Industrial Robotic Arm Prototype Design Using Adaptive Control for Improved Accuracy of Automated Assembly

This study aims to design and validate an industrial robotic-arm prototype that integrates adaptive control to improve automatic assembly accuracy under time-varying uncertainties. A qualitative methodology with an embedded single-case design was adopted to capture not only performance outcomes but also implementation mechanisms and operational constraints. The research was conducted in a mechatronics and automation laboratory complemented by a manufacturing pilot assembly cell to balance controlled iteration with ecological validity.
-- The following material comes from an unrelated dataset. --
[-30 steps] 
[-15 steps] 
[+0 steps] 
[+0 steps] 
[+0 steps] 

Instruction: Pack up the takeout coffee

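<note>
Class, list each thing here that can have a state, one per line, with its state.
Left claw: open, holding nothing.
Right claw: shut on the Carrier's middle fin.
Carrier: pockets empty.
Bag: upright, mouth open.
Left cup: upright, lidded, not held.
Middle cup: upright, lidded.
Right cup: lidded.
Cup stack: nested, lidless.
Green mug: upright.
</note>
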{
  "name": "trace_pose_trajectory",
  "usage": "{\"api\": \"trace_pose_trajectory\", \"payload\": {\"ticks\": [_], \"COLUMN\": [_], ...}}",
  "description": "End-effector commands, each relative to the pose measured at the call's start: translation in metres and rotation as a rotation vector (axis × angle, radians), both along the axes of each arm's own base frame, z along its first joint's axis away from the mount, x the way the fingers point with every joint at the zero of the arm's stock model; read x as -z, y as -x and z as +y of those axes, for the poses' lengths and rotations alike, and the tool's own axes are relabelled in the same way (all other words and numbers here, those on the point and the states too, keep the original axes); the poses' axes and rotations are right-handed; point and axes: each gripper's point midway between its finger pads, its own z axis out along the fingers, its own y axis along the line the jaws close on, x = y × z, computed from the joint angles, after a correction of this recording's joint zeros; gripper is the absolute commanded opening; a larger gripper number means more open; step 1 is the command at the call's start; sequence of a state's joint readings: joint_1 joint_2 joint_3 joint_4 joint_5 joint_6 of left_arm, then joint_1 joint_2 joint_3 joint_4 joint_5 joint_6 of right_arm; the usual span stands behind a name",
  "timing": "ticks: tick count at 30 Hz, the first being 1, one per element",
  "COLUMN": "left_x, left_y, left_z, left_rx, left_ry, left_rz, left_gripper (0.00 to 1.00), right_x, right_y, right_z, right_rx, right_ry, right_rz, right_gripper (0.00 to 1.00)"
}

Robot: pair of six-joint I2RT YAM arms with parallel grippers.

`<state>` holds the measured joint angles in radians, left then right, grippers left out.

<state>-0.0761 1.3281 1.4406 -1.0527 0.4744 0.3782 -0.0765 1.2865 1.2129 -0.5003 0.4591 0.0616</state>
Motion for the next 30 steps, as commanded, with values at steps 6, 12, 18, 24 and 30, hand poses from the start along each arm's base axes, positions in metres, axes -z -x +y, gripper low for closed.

Purposive sampling yielded ten informants, including controls engineers, maintenance specialists, process/quality engineers, and line technicians, selected for direct experience with accuracy-critical assembly and robot commissioning. The prototype combined a baseline controller with a bounded adaptive layer and was evaluated in representative free-space and contact-sensitive assembly tasks under payload variation and drift conditions. Results indicated reduced steady-state offsets, narrower cycle-to-cycle error dispersion, and more stable approach-to-contact behavior compared with fixed-gain control, leading to improved assembly reliability. The study recommends phase-aware adaptation constraints, enhanced sensing and filtering, and future integration of adaptive impedance or force feedback to further strengthen contact robustness.